Enhancing 3D poly[ɛ]caprolactone scaffold properties through alkaline hydrolysis for improved chondrocyte culture: Morphological, physicochemical, and biocompatibility evaluations

Abstract

This study investigates the impact of alkaline hydrolysis on the morphology, physicochemical properties, and mechanical strength of poly[ε]caprolactone (PCL) scaffolds fabricated using a melt-based electrohydrodynamic process. We systematically analyzed how a brief, 5-min alkaline hydrolysis treatment influenced scaffold characteristics compared to longer durations (15 and 30 min). Results demonstrated that the short-duration treatment significantly increased fiber diameter and reduced pore size while modifying the scaffold's surface chemistry. Importantly, the 5-min treatment optimized the water contact angle to 55–65°, enhancing hydrophilicity which facilitated superior cell attachment and proliferation of the C28/I2 immortalized human chondrocyte cell line. Mechanical testing revealed that while alkaline hydrolysis decreased the scaffold's Young's modulus, a 5-min treatment maintained sufficient mechanical integrity for potential tissue engineering applications, in contrast to the more substantial degradation observed with longer treatments.Biocompatibility evaluations showed that the scaffolds, particularly those treated for 5 min, supported cell viability and proliferation without inducing cytotoxic effects. The molecular analysis indicated a favorable upregulation of chondrogenic genes such as SOX9 and COL2A1, and a downregulation of COL1A1, suggesting potential benefits for cartilage tissue engineering.

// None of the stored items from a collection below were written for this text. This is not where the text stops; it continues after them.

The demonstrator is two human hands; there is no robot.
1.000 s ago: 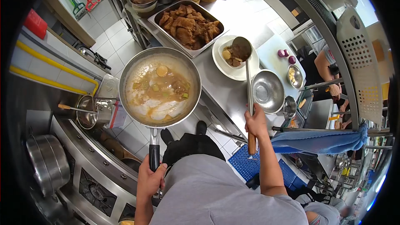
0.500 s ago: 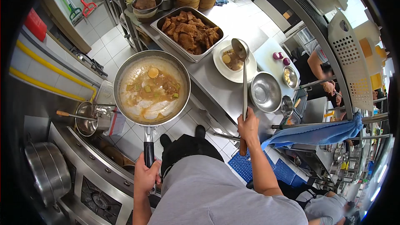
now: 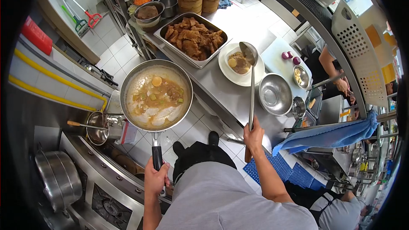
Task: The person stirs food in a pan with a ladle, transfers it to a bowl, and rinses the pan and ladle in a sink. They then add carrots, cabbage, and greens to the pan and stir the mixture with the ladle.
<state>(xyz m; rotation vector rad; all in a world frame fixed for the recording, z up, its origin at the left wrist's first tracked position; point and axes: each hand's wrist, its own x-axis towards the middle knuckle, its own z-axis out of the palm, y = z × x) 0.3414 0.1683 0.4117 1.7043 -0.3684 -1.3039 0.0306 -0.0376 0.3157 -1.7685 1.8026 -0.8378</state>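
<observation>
My left hand (image 3: 156,176) is wrapped round the black handle of a frying pan (image 3: 128,111). Brown sauce (image 3: 159,98) with green pieces and a round yellowish slice lies in the pan, which is held over the floor beside the counter. My right hand (image 3: 254,137) grips the long handle of a ladle (image 3: 252,83) by its lower part, near the wooden end. The ladle's bowl hangs over a white plate (image 3: 232,76) on the counter. Similar food in sauce (image 3: 235,63) sits in the plate's middle, partly behind the ladle bowl.
On the counter are a tray of browned meat (image 3: 194,38), a perforated metal bowl (image 3: 275,94), red onions (image 3: 290,55) and bamboo steamers (image 3: 190,1). A gas stove (image 3: 110,206) and a large pot (image 3: 58,181) lie at lower left. Another person's hands (image 3: 343,86) work beyond the rack at right.
The view has shifted slightly, so most things sit a little differently in the frame. Both hands keep their grips, and the ladle bowl stays over the plate.
</observation>
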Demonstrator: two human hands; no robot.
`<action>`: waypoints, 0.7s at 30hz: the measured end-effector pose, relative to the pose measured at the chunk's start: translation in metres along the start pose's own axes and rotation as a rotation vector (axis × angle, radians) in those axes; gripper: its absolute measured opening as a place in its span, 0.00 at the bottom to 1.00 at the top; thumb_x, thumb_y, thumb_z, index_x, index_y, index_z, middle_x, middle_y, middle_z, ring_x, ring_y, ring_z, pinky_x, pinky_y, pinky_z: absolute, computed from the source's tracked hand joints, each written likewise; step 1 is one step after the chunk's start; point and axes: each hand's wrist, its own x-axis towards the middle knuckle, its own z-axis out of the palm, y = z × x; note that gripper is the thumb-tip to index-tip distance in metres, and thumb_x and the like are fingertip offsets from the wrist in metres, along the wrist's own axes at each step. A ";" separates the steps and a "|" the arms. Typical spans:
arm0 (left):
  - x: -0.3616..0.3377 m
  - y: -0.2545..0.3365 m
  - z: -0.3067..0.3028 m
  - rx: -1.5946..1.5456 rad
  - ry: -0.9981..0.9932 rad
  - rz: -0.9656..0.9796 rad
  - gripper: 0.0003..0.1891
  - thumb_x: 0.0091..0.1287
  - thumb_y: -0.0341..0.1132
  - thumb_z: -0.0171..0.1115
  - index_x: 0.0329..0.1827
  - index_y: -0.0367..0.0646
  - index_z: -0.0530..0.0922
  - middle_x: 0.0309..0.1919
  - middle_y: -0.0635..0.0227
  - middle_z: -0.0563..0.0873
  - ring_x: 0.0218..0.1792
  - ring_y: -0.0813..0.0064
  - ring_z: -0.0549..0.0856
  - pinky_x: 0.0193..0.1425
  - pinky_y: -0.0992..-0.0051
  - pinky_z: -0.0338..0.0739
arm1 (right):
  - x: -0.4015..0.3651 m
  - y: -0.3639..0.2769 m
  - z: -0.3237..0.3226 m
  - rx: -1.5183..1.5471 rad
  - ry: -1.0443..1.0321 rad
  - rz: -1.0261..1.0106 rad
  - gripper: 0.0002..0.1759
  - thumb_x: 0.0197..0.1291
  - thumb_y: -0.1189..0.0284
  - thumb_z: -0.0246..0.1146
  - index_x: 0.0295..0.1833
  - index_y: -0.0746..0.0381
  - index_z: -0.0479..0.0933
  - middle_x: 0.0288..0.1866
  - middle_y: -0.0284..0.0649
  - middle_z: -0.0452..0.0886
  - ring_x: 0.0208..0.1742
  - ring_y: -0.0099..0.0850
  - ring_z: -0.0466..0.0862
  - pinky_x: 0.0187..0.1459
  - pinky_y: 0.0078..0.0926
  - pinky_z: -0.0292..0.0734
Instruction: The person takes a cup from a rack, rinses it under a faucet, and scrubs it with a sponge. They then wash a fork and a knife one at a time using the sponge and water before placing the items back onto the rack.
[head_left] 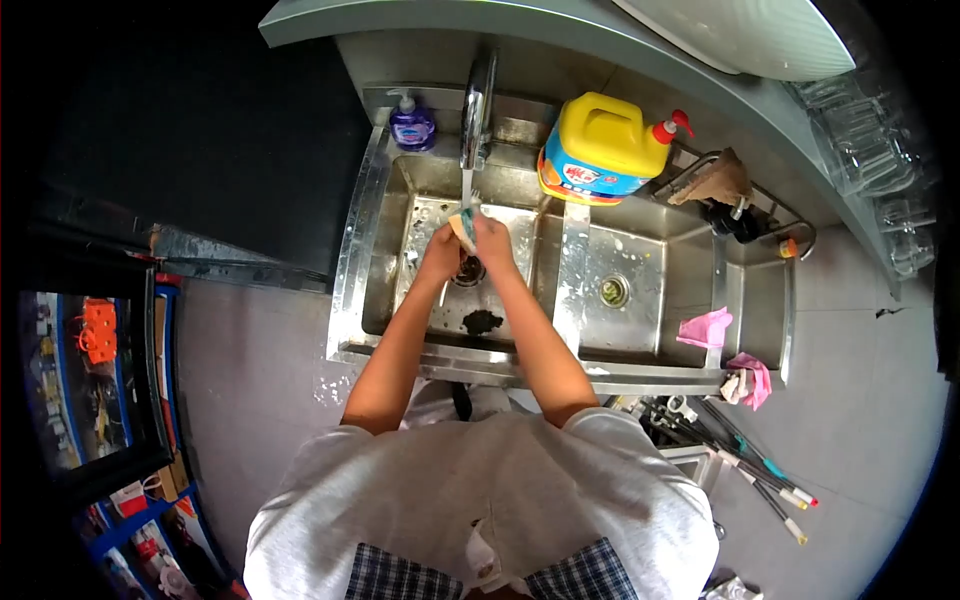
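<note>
1. Sponge (461, 232), pale yellow and green: between both hands, beneath the faucet (479, 110), over the left basin (390, 235)
2. Left hand (439, 256): fingers curled closed, gripping the sponge's near side
3. Right hand (491, 243): fingers bent closed on the sponge's other side; exact fingertip placement cannot be told
4. Purple soap bottle (412, 129): upright, left of the faucet
5. Yellow jug (603, 145), red pump: right of the faucet
6. Pink cloth (705, 328): draped over the right divider
</note>
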 end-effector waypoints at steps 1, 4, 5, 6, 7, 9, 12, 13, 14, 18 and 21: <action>-0.004 0.005 0.000 -0.027 -0.019 0.041 0.11 0.67 0.28 0.42 0.37 0.39 0.76 0.22 0.72 0.78 0.21 0.83 0.72 0.24 0.79 0.66 | 0.000 -0.004 -0.004 0.265 -0.204 0.172 0.21 0.63 0.58 0.55 0.43 0.68 0.77 0.36 0.38 0.79 0.39 0.28 0.76 0.41 0.28 0.70; 0.001 0.008 -0.002 0.028 -0.076 -0.073 0.11 0.67 0.27 0.42 0.36 0.39 0.77 0.25 0.72 0.79 0.22 0.84 0.73 0.24 0.79 0.67 | -0.005 -0.009 -0.007 0.438 -0.217 0.074 0.19 0.65 0.61 0.53 0.42 0.69 0.78 0.34 0.37 0.81 0.32 0.23 0.77 0.36 0.21 0.70; 0.002 0.011 0.000 0.085 -0.050 -0.098 0.09 0.63 0.27 0.47 0.35 0.38 0.77 0.28 0.64 0.82 0.26 0.73 0.80 0.30 0.74 0.72 | 0.000 -0.002 -0.005 0.326 -0.182 0.026 0.14 0.65 0.68 0.53 0.43 0.68 0.78 0.33 0.38 0.81 0.34 0.23 0.77 0.37 0.20 0.71; 0.015 -0.005 0.000 0.177 -0.027 -0.010 0.08 0.62 0.27 0.49 0.36 0.38 0.77 0.29 0.61 0.83 0.29 0.68 0.80 0.32 0.72 0.73 | 0.005 0.001 -0.003 0.258 -0.126 -0.046 0.13 0.64 0.71 0.53 0.42 0.69 0.78 0.32 0.37 0.81 0.33 0.22 0.77 0.35 0.20 0.71; 0.036 -0.038 -0.002 0.270 -0.004 0.077 0.07 0.60 0.28 0.51 0.37 0.37 0.77 0.31 0.57 0.83 0.32 0.62 0.81 0.35 0.69 0.74 | 0.009 0.004 0.000 0.191 -0.069 -0.116 0.12 0.63 0.73 0.52 0.40 0.69 0.78 0.31 0.36 0.81 0.31 0.22 0.77 0.34 0.20 0.71; 0.039 -0.049 -0.001 0.302 0.038 0.087 0.08 0.57 0.28 0.54 0.38 0.37 0.77 0.34 0.52 0.82 0.39 0.54 0.80 0.42 0.65 0.74 | 0.011 0.010 0.010 0.244 0.022 -0.198 0.10 0.59 0.79 0.51 0.38 0.69 0.78 0.30 0.36 0.80 0.29 0.21 0.77 0.31 0.21 0.71; 0.053 -0.078 -0.001 0.200 0.105 0.147 0.09 0.56 0.29 0.55 0.38 0.37 0.77 0.34 0.50 0.82 0.39 0.52 0.81 0.42 0.65 0.74 | 0.025 0.021 0.020 0.238 0.070 -0.147 0.10 0.58 0.78 0.52 0.38 0.69 0.78 0.31 0.37 0.80 0.29 0.21 0.76 0.30 0.22 0.71; 0.053 -0.083 -0.002 0.150 0.122 0.182 0.08 0.56 0.29 0.54 0.38 0.37 0.77 0.32 0.51 0.82 0.35 0.54 0.81 0.41 0.66 0.74 | 0.028 0.020 0.024 0.291 0.101 -0.207 0.09 0.57 0.77 0.55 0.38 0.70 0.78 0.29 0.37 0.80 0.29 0.20 0.76 0.29 0.22 0.70; 0.042 -0.068 -0.001 0.155 0.120 0.144 0.08 0.57 0.29 0.53 0.37 0.36 0.77 0.30 0.52 0.82 0.33 0.56 0.81 0.39 0.66 0.73 | 0.028 0.015 0.026 0.269 0.100 -0.191 0.08 0.57 0.78 0.55 0.38 0.69 0.78 0.30 0.38 0.80 0.30 0.21 0.76 0.31 0.23 0.71; 0.013 -0.051 -0.003 0.199 0.026 0.002 0.07 0.60 0.30 0.50 0.29 0.38 0.76 0.19 0.65 0.77 0.22 0.74 0.75 0.28 0.72 0.69 | 0.046 0.012 0.012 0.120 0.320 -0.100 0.11 0.57 0.69 0.63 0.36 0.68 0.78 0.28 0.36 0.79 0.29 0.23 0.74 0.33 0.22 0.71; -0.038 -0.038 0.007 -0.041 -0.204 -0.182 0.09 0.68 0.32 0.47 0.29 0.45 0.72 0.18 0.76 0.70 0.15 0.84 0.63 0.19 0.80 0.54 | 0.076 0.006 -0.051 0.213 0.451 -0.116 0.13 0.58 0.67 0.62 0.30 0.67 0.74 0.25 0.32 0.76 0.25 0.22 0.70 0.31 0.21 0.69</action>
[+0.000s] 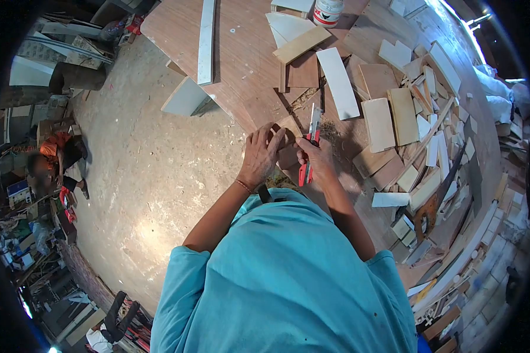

These findings highlight that precise control over the duration of alkaline hydrolysis can significantly enhance PCL scaffold properties, suggesting a scalable and cost-effective method for scaffold optimization in regenerative medicine applications. The results pave the way for further in vivo studies to validate these promising in vitro findings and explore the clinical applicability of the optimized scaffolds.